*YOUR TASK*:
Search the material for the string "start", then show every line where it turns up.

─── DATA ───

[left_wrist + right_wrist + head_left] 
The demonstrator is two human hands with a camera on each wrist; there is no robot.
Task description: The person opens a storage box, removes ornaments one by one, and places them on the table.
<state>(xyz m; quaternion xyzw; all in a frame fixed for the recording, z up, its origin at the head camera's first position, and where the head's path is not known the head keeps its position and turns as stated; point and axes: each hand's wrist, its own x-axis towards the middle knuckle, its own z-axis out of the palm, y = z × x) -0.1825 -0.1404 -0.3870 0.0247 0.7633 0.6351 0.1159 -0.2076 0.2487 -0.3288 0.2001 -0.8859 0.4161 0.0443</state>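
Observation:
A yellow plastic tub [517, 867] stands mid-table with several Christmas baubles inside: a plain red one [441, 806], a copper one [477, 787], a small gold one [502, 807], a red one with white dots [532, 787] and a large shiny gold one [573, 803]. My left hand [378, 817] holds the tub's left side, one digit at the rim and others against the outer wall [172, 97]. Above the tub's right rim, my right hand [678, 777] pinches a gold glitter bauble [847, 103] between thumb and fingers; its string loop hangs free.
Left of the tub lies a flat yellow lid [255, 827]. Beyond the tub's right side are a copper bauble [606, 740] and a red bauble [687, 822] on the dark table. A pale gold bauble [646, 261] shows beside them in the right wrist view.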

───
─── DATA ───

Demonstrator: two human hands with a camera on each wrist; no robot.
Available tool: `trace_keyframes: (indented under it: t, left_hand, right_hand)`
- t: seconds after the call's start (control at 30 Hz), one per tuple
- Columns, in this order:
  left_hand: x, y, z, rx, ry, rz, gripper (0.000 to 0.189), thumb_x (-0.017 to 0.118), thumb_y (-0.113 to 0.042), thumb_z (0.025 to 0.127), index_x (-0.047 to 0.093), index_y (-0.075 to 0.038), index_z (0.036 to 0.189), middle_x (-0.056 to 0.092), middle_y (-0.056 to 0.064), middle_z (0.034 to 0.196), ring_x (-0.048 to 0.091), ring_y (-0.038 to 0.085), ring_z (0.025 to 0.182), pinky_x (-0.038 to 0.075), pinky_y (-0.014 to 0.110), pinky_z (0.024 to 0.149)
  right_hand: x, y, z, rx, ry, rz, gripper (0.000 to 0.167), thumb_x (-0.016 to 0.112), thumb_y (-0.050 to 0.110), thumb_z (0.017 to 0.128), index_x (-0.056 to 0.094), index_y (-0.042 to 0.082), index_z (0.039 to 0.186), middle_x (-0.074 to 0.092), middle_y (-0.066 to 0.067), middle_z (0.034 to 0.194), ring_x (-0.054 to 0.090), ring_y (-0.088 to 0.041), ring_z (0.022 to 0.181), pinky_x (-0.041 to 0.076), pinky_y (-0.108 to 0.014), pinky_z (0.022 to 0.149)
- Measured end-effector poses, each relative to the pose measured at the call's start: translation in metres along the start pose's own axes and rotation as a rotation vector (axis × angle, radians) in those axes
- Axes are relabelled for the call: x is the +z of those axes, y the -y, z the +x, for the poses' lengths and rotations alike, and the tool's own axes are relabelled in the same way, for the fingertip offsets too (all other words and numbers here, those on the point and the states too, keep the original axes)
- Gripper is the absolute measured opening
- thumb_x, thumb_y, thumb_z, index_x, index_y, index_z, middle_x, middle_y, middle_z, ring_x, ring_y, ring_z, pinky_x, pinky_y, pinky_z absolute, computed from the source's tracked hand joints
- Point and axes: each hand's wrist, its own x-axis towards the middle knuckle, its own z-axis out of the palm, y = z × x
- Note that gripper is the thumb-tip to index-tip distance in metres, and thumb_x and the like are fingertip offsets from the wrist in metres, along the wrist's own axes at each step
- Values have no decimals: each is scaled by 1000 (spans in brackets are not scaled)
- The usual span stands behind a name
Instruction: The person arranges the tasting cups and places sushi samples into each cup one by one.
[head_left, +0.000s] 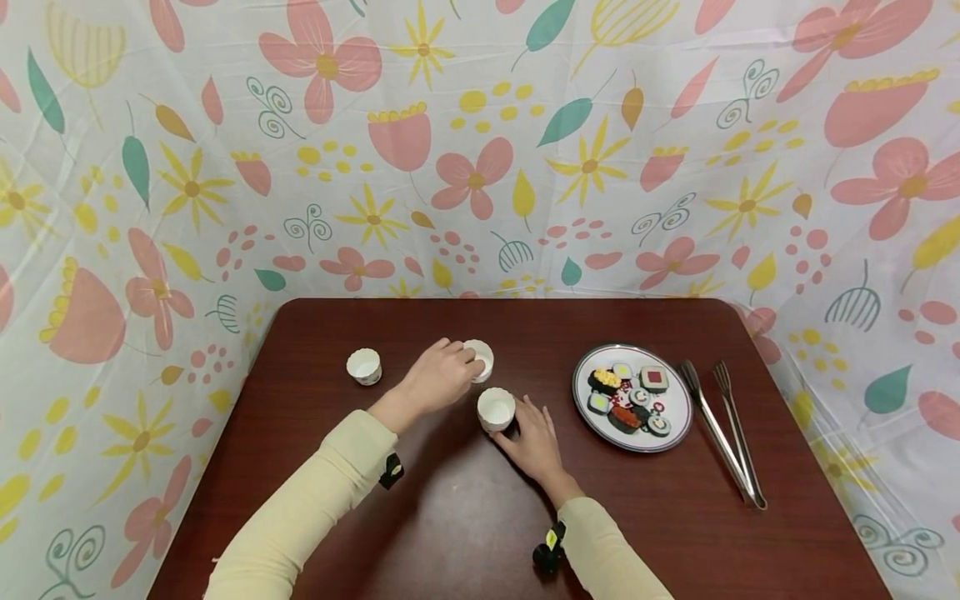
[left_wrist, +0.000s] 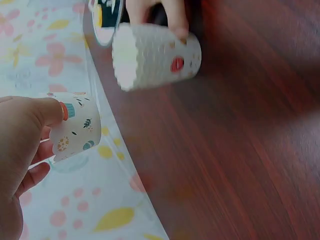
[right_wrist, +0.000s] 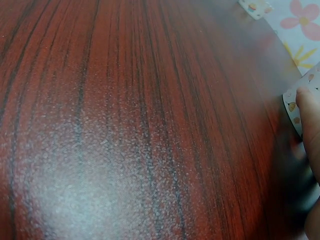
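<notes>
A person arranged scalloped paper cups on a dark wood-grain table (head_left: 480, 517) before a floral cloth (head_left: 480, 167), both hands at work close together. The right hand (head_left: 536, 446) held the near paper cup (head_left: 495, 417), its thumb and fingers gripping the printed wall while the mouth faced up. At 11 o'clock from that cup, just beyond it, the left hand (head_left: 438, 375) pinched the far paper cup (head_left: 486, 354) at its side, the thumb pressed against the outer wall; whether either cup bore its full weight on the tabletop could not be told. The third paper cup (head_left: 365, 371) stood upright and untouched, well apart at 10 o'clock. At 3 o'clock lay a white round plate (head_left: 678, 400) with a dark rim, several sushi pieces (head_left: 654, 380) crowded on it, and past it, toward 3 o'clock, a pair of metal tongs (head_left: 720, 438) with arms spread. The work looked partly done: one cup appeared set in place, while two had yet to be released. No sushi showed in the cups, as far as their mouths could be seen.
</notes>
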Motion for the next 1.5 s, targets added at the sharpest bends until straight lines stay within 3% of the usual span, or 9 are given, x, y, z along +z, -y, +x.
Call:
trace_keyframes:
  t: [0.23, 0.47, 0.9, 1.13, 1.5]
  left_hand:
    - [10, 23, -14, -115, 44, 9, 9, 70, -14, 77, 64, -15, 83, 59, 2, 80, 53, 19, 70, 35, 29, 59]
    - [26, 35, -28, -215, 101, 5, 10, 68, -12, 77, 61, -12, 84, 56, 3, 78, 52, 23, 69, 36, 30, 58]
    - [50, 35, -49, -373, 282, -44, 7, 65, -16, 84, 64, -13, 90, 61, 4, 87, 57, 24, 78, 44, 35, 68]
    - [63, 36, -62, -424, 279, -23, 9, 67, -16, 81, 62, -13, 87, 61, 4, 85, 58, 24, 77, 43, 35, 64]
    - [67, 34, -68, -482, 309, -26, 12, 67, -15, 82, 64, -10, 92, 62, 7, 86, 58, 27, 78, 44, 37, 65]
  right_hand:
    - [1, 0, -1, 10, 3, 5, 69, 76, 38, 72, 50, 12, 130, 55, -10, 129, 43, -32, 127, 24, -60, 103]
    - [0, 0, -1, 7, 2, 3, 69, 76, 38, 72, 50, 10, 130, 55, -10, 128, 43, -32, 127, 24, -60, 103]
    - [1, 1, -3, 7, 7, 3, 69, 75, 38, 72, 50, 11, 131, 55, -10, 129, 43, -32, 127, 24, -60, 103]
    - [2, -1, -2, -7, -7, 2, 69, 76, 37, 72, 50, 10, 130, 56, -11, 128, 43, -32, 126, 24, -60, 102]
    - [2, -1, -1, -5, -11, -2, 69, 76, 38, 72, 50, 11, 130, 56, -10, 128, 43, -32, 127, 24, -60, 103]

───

*ANSWER TO THIS EXERCISE*:
- t: seconds after the call's start (control at 30 Hz), one per tuple
- Measured end-effector poses, each relative to the pose measured at the call's start: translation in metres along the start pose's own axes and rotation as a rotation vector (axis × angle, radians) in those axes

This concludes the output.